Richer metadata on embedded PDF DocumentReferences

CDAs sometimes carry an embedded PDF, such as a scanned note, alongside the structured document. These extracted PDFs are now more identifiable and discoverable instead of showing up as untitled and undated. When the extracted DocumentReference has a relatesTo pointer back to its parent document, the transformer now copies the description, date, and type from the parent DocumentReference.

Left side: Previous embedded PDF Metadata, Right side: Updated metadata


More accurate handling of negated entries

CDAs can mark an entry with a negation indicator (negationInd="true"), which flips the meaning of that entry to say a finding is absent rather than present. The transformer now reads this flag more consistently and emits the appropriate negative code. An entry that documents the absence of any conditions becomes a clear "no known problems" rather than a generic condition that just reads "Problem." Negated Condition entries are emitted with SNOMED CT 160245001 ("No known problems") and negated AllergyIntolerance entries with SNOMED CT 716186003 ("No known allergy").
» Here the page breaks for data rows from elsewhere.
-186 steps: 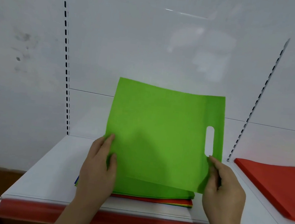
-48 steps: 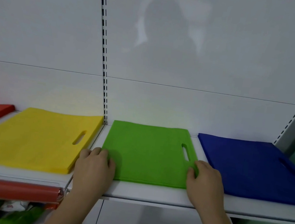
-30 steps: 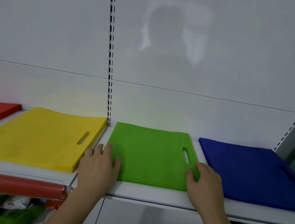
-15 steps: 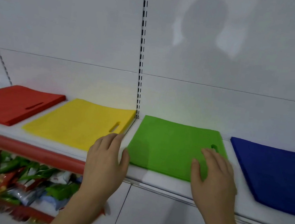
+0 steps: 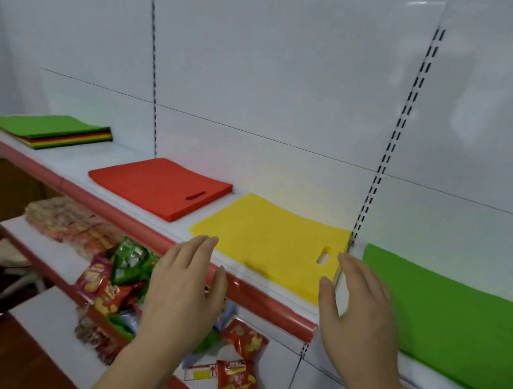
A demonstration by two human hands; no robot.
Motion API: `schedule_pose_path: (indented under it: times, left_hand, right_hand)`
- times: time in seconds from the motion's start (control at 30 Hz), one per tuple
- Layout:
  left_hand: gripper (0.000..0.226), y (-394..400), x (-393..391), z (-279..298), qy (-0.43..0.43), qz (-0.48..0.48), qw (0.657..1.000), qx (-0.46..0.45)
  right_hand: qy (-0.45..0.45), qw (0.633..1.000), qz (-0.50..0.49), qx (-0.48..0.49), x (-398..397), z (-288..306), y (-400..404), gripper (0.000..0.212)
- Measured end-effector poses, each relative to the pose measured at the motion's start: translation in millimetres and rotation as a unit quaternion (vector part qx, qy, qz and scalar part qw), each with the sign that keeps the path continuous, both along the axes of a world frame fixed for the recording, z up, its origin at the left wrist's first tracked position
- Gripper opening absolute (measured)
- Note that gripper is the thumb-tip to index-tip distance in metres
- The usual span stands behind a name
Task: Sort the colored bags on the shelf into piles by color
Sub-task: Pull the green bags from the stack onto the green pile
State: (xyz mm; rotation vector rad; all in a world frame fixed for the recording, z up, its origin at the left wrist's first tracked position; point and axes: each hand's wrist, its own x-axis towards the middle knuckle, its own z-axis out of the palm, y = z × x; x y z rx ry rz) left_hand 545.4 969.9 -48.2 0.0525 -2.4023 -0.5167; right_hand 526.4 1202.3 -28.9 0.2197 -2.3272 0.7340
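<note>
Four groups of bags are seen on the shelf (image 5: 180, 230), which is white with a red front edge. At the far left, a mixed stack (image 5: 51, 132) is located, with a green bag on top and red, yellow and dark layers visible at its edge. To its right, the red pile (image 5: 157, 184) is laid flat, its handle slot toward the right. Next, the yellow pile (image 5: 275, 244) is positioned just left of a slotted upright (image 5: 388, 145) on the back wall, with its handle slot near the right edge. The green pile (image 5: 445, 318) is placed to the right of that upright and is cut off by the picture's edge.

Both hands are held in front of the shelf with fingers extended and relaxed; nothing is grasped. The left hand (image 5: 183, 288) is raised before the red front edge, its fingertips near the yellow pile's left corner. The right hand (image 5: 359, 315) is raised between the yellow and green piles, its fingertips close to the yellow pile's handle slot. Whether either hand touches a bag or the shelf cannot be told, as the hands are blurred.

On the lower shelf (image 5: 50, 251), snack packets (image 5: 118, 277) in red, green and orange are stored in a loose heap.
</note>
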Motion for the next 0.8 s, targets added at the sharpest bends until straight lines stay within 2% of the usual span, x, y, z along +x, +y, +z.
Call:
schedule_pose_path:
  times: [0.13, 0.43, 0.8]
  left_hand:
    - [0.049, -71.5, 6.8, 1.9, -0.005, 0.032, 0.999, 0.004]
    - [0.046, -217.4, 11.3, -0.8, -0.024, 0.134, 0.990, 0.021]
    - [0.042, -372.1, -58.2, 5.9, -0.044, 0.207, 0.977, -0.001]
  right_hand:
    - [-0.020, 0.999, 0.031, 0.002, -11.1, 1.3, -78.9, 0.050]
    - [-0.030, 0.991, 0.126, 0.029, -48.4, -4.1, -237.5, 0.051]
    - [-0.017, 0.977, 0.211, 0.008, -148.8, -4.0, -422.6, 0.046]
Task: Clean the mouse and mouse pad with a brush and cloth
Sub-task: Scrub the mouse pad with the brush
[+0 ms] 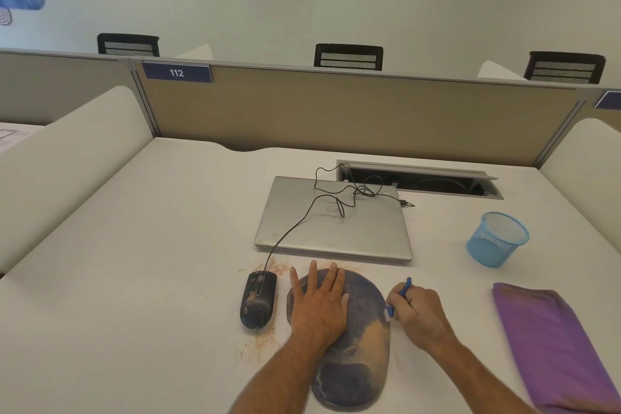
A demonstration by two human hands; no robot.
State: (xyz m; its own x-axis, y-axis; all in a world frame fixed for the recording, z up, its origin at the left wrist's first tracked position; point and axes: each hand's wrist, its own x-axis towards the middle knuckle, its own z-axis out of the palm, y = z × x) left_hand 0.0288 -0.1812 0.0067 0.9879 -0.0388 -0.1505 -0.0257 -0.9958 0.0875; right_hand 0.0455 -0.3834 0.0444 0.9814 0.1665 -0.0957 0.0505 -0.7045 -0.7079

Coverage resources now parsed for all policy relationships

A patient is often covered by a policy held by someone else, such as a parent or spouse. The transformer previously surfaced only the policies a patient held themselves, so these dependent coverages didn't come through. It now parses a Coverage resource for any active CoverageRoleType code, so a patient's full set of policies is captured. When the patient appears under another relationship such as famdep, the Coverage is emitted with subscriber and policyHolder populated when the source CDA carries them.


Fuller note text on result observations

Lab and diagnostic reports often include interpretation or comment text that sits in a separate part of the document from the main result. For result observations, the transformer now captures that text in addition to the primary observation node, so content such as the comments on a genetic testing report comes through. It walks deeper into comment child entries and appends their text to Observation.note, grouping entries in document order, each on a new line. Other observation types are unchanged.